# [To do]
Reproduce every line of the listing as written, apart from the pictures.

# [Material provided]
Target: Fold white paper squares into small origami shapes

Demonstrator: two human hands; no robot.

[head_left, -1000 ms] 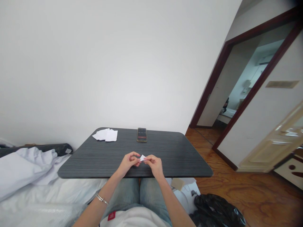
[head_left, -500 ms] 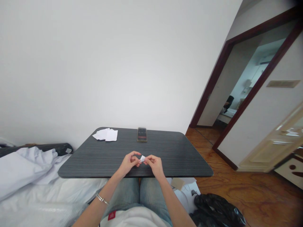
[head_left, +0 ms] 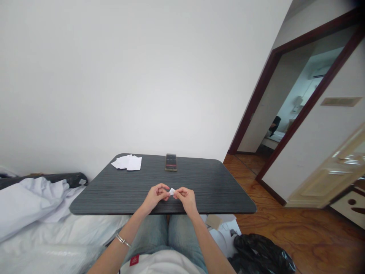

# [Answer]
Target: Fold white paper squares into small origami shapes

Demonstrator: two human hands; no robot.

[head_left, -1000 ms] 
[head_left, -500 ms] 
[head_left, +0 ms] 

The answer was written out completely.